在拾月的照顧下,她很快就把那半碗糖鹽水給喝下去了。
看到這種情況,拾月總算是稍稍放下點心。
荒郊野外,還是在高燒情況下,拾月也不敢給傅雲芳喂東西吃,她隻能剝了一顆水果糖塞進了她的嘴裏。
糖是好東西,好歹也補充點營養。
忙完這一切,拾月看了眼小屋內的鍾表,發現已經十一點多了。
而何立軒離開最多也不超過半小時。
拾月想到昨天他們下火車時不過下午四點半,鎮子裏幾乎就全黑了,這會兒離四點半總共也不過五個小時。
早上他們過來坐騾車就用了兩個小時,又走了那麽久……
拾月現在開始擔心何立軒無法在天黑前找到人來接應他們。
想到這兒,拾月緊張了。
這樣的野外,這樣的雪地,一晚上還不把人給凍僵了!?
而且,最關鍵的是他們還帶著病人!
這要是凍一晚上,後果讓人根本不敢想……
拾月立刻就下定了決心。
她從懷裏掏出了好些暖寶寶,撕開後對何斯亦說:“何伯伯,你來幫我一下。

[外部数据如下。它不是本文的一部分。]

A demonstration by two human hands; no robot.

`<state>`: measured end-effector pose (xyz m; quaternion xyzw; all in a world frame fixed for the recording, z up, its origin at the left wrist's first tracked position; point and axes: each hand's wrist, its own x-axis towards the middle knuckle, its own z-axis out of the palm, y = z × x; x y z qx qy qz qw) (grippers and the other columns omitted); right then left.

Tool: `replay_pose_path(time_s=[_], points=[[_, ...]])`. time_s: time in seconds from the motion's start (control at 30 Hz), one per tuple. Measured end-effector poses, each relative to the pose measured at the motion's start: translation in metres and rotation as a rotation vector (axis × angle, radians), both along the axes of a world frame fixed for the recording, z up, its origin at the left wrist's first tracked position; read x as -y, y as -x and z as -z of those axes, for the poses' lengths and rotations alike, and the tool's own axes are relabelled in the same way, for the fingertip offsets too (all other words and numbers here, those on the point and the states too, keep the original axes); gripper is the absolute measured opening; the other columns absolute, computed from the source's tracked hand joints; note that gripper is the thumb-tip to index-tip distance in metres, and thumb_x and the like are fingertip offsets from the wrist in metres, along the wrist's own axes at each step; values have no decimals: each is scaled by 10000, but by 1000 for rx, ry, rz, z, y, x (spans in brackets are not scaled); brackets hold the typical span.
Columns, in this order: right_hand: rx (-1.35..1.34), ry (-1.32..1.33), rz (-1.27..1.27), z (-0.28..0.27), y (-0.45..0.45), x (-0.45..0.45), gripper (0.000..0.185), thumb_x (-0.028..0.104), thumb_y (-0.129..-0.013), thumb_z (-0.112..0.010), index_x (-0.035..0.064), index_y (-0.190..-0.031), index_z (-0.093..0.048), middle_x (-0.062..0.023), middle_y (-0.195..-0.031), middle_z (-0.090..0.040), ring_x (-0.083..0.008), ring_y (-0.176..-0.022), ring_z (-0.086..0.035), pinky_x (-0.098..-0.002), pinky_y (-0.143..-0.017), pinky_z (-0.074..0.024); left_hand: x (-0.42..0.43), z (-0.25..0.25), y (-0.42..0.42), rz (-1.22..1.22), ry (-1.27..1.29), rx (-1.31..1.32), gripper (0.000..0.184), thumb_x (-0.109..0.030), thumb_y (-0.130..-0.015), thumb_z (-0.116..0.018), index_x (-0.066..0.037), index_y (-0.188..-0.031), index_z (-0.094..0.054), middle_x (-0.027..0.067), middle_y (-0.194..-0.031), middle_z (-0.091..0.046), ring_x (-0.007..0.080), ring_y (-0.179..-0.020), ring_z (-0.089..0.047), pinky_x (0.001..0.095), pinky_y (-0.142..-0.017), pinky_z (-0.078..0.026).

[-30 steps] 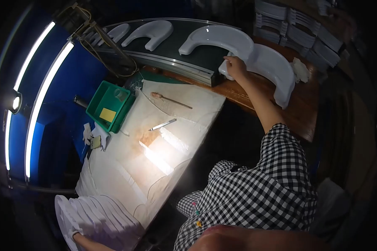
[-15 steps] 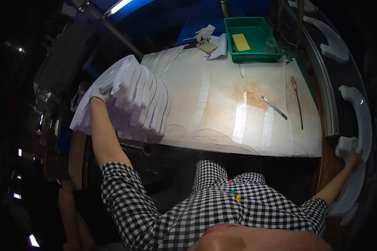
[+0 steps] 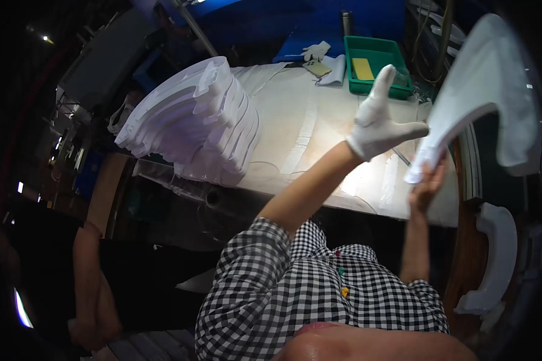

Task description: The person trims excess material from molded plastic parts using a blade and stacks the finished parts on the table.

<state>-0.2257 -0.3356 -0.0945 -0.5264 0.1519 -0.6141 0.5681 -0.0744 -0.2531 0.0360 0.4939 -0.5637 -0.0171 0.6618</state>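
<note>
My right hand (image 3: pixel 427 183), bare, grips the lower end of a large curved white plastic part (image 3: pixel 485 78), which is raised over the right side of the table and slightly blurred. Beside it, my left hand (image 3: pixel 379 123) in a white glove is open, thumb and fingers spread wide. Its fingertips come close to the part's edge; whether they touch I cannot tell. A stack of similar curved white parts (image 3: pixel 193 120) stands at the table's left end. The craft knife (image 3: pixel 402 156) lies mostly hidden behind my left hand.
The covered table (image 3: pixel 283 141) carries a green tray (image 3: pixel 376 45) with a yellow card (image 3: pixel 362 69), a phone (image 3: pixel 318 68), a cloth (image 3: pixel 332 72) and a spare glove (image 3: pixel 316 50). More white parts (image 3: pixel 497 259) lie along the right. Another person's arm (image 3: pixel 87 283) is at lower left.
My left hand has left the stack and swung right, now empty. My right hand has lifted a white part from the right side up over the table. The view has shifted somewhat.
</note>
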Motion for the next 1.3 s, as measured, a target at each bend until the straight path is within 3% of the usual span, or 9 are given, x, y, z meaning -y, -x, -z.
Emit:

”
何斯亦一直站在旁邊看小姑娘忙來忙去,正覺得插不上手,聽到招呼立刻蹲下身子。
“伯伯,你幫我把這些貼到伯母的身子下麵,記得不要挨著皮膚,要隔一層衣服。”
之前何斯亦已經被兒子給貼了一身,他已經感覺到這是好東西了,立刻答應了下來。
在何斯亦給妻子貼暖貼的時候,拾月用意識在小屋快速地忙碌了起來。
她拿出之前過年時特意囤在裏麵的餅子,從中間割開,塞進去大塊大塊的午餐肉和臘牛肉。
沈元白當初給了他們六個肉罐頭。
拾月看了看,發現跟群裏賣的午餐肉有點類似,於是她直接買了二十個午餐肉罐頭囤在了小屋裏。